*** Stored data Section Begins ***

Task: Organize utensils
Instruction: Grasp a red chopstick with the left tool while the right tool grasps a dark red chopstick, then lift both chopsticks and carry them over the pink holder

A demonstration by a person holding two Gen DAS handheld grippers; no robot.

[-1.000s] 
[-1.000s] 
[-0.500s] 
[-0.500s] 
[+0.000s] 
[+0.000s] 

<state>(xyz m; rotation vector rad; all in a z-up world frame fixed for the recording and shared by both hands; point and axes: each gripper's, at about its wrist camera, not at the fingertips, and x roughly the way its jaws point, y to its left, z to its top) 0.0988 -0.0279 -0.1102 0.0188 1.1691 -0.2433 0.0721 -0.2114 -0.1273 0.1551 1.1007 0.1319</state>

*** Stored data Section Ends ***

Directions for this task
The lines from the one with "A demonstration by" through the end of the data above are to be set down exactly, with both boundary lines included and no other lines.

Solution to this task
A demonstration by a person holding two Gen DAS handheld grippers; no robot.

[-1.000s] 
[-1.000s] 
[-0.500s] 
[-0.500s] 
[+0.000s] 
[+0.000s] 

<state>(xyz m; rotation vector rad; all in a z-up world frame fixed for the recording and shared by both hands; point and axes: each gripper's, at about its wrist camera, not at the fingertips, and x roughly the way its jaws point, y to its left, z to its top) 0.0988 -0.0279 -0.1102 0.0188 1.1691 -0.2433 0.0721 -0.2114 -0.1273 0.1551 1.1007 0.1319</state>

The full answer has been given.